MainWindow.xib and ViewController.xib


I don't understand the difference, and with the release of the new xcode 4 (I have the latest 4.4.1) I cant follow some books I bought, I'm lost.

In the book says I need to click on myprogramViewController.xib, but in the new xcode that doesn't appear, do I need to create it?

Also there's missing the MainWindow.xib (but that one I already created it), also in the book says open the myapplicationViewController.m and myapplicationViewController.h to make some changes (I suppose that is the same ViewController.m and myapplicationViewController.m and the same with the .h ones) I'm confused.

So where do I drag buttons and labels and all that stuff? In the MainWindow or in the ViewController? (but do I need to create ViewController?) I'm referring to the .xib one, because I only have ViewController.m and ViewController.h, the .xib one is missing.

I need some help, thank you all!

PS: I'm using single-view application.


Solution

  • When creating a new Single View iOS App from Xcode 4.3+, there isn't any default ViewController.xib. Instead, you have MainStoryboard_*.storyboard which contains a root view controller in which you can add labels, buttons, or any other UI elements.

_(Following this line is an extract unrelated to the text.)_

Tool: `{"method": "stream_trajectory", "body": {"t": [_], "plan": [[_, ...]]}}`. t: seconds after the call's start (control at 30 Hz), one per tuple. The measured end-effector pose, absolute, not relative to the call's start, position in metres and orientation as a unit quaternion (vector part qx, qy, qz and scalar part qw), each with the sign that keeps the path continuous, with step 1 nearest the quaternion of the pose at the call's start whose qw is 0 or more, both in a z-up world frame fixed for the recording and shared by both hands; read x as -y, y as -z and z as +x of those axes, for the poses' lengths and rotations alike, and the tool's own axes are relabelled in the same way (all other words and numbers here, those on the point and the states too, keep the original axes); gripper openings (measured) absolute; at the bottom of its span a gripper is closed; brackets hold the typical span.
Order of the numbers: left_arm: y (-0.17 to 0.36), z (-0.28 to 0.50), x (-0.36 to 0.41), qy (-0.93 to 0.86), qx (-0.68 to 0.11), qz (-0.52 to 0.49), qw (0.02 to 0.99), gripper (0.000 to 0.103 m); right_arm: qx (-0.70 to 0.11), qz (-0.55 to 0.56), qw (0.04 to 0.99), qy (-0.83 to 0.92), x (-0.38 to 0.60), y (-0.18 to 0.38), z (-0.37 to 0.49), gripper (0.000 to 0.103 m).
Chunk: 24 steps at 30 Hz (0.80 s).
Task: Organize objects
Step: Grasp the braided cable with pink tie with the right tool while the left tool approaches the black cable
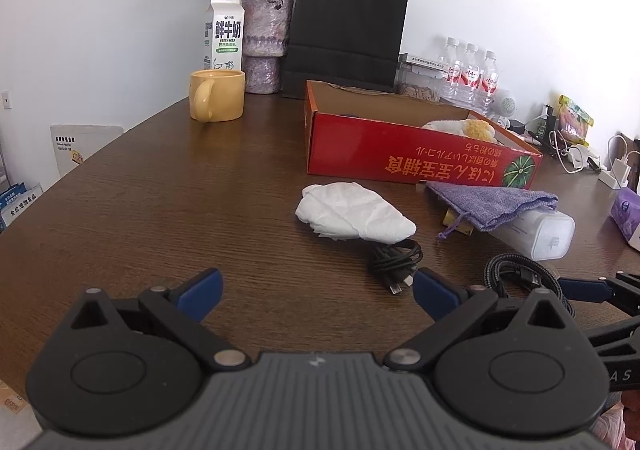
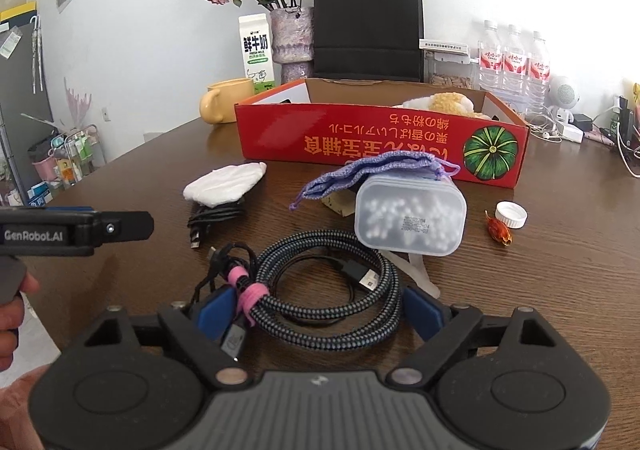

    This root view controller's identity is ViewController, which refers to the UIViewController subclass defined in ViewController.h/m. When you add a button in the storyboard's root view controller, you can CTRL+drag it to ViewController.h to create an outlet (a connection between an UI element and an instance property) and then write some code in ViewController.m.

    Let's take a look at the following screenshot:

    enter image description here

    I added a Round Rect Button to the root view controller, clicked on "Assistant editor", and CTRL+dragged it to ViewController.h, and named the outlet "button". Then, in the -viewDidLoad method, you can do something like:

    [_button setTitle: @"myTitle" forState: UIControlStateNormal];
    

    Edit

    As far as I know, there is no file owner for a storyboard. Each view controller is instantiated separately with their own UIViewController subclass instance, and you can access each one of them from AppDelegate.m using self.window.rootViewController and its subviews. So the "implicit file owner" is AppDelegate.

    You could follow a storyboard-based tutorial like this one. I personally don't like using storyboards because too many things are implicit. I have one xib per page (view controller) and load them separately from a main root viewcontroller instantiated in appDelegate.

    To see how it works without storyboard, Xcode let you the option not to use them when creating a project. You'll get a simple ViewController.xib/h/m instantiated from AppDelegate.